_Work order_
Each record below needs to be retyped exactly.

_Recorded data_
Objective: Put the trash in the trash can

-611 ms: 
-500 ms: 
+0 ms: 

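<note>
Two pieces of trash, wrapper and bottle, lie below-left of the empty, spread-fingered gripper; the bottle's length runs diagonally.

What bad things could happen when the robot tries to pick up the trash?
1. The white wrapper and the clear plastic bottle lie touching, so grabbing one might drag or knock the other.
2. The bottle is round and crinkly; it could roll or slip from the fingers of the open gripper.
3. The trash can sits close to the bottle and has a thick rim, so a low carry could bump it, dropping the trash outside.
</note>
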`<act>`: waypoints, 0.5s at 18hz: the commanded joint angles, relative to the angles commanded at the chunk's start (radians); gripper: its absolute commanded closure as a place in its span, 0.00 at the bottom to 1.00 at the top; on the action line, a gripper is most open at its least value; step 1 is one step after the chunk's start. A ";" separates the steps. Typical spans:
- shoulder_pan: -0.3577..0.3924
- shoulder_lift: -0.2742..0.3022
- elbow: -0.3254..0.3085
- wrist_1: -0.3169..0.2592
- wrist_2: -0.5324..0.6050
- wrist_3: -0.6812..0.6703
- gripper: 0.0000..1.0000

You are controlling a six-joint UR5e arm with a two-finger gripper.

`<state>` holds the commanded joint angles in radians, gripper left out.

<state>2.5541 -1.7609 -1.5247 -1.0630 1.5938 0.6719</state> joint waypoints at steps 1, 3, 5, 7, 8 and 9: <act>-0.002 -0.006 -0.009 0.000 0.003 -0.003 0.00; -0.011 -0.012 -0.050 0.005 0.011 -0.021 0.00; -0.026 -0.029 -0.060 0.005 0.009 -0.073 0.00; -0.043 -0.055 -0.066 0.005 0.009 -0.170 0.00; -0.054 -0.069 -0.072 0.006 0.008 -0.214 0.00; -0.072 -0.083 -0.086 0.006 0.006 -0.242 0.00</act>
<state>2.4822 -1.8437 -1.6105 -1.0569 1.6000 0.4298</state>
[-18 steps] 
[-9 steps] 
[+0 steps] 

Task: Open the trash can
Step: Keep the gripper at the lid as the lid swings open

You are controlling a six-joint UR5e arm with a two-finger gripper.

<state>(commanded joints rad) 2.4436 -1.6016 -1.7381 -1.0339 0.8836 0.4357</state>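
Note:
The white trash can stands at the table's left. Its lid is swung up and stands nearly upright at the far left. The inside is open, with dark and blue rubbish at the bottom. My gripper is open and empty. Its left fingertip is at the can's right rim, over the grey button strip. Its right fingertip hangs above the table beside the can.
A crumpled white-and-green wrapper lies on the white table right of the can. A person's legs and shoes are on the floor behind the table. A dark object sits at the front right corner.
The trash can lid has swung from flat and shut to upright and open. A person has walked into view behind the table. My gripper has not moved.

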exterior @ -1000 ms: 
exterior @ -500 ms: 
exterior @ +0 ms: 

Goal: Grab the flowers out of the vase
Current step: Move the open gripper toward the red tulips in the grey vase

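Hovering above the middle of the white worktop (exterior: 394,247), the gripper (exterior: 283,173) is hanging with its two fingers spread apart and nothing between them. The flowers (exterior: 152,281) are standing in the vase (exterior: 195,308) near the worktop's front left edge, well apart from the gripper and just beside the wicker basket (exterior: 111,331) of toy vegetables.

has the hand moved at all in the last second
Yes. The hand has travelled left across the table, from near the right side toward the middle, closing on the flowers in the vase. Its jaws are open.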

_Task solution_
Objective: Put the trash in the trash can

-611 ms: 
-500 ms: 
+0 ms: 

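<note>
Two pieces of trash, wrapper and bottle, lie below-left of the empty, spread-fingered gripper; the bottle's length runs diagonally.

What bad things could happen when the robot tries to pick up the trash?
1. The white wrapper and the clear plastic bottle lie touching, so grabbing one might drag or knock the other.
2. The bottle is round and crinkly; it could roll or slip from the fingers of the open gripper.
3. The trash can sits close to the bottle and has a thick rim, so a low carry could bump it, dropping the trash outside.
</note>
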`<act>`: waypoints, 0.5s at 18hz: the commanded joint angles, relative to the angles commanded at the chunk's start (radians); gripper: its absolute commanded closure as a place in its span, 0.00 at the bottom to 1.00 at the top; on the action line, a gripper is most open at its least value; step 1 is one step after the chunk's start. A ";" separates the steps. Typical spans:
- shoulder_pan: -0.3577..0.3924
- shoulder_lift: -0.2742..0.3022
- elbow: -0.3254..0.3085
- wrist_1: -0.3169..0.2592
- wrist_2: -0.5324..0.6050
- wrist_3: -0.6812..0.6703
- gripper: 0.0000..1.0000

You are controlling a six-joint UR5e arm with a two-finger gripper.

`<state>` holds the commanded joint angles in radians, gripper left out.

<state>2.5541 -1.7609 -1.5247 -1.0630 1.5938 0.6719</state> joint waypoints at steps 1, 3, 5, 7, 8 and 9: <act>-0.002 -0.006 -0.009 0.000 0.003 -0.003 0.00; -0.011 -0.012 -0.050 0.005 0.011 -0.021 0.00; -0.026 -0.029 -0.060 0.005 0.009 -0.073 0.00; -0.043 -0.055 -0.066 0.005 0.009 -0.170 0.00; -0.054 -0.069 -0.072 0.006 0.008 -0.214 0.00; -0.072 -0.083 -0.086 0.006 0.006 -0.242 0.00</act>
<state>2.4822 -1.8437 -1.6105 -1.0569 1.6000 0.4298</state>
[-18 steps] 
[-9 steps] 
[+0 steps] 

Task: Open the trash can
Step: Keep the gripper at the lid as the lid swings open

You are controlling a six-joint UR5e arm with a two-finger gripper.

<state>(commanded joints rad) 2.4436 -1.6016 -1.7381 -1.0339 0.8836 0.4357</state>
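Note:
The white trash can stands at the table's left. Its lid is swung up and stands nearly upright at the far left. The inside is open, with dark and blue rubbish at the bottom. My gripper is open and empty. Its left fingertip is at the can's right rim, over the grey button strip. Its right fingertip hangs above the table beside the can.
A crumpled white-and-green wrapper lies on the white table right of the can. A person's legs and shoes are on the floor behind the table. A dark object sits at the front right corner.
The trash can lid has swung from flat and shut to upright and open. A person has walked into view behind the table. My gripper has not moved.
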
exterior @ -1000 ms: 
exterior @ -500 ms: 
exterior @ +0 ms: 

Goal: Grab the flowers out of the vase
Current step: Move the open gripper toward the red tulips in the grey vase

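Hovering above the middle of the white worktop (exterior: 394,247), the gripper (exterior: 283,173) is hanging with its two fingers spread apart and nothing between them. The flowers (exterior: 152,281) are standing in the vase (exterior: 195,308) near the worktop's front left edge, well apart from the gripper and just beside the wicker basket (exterior: 111,331) of toy vegetables.

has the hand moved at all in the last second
Yes. The hand has travelled left across the table, from near the right side toward the middle, closing on the flowers in the vase. Its jaws are open.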

The answer requires no further additions.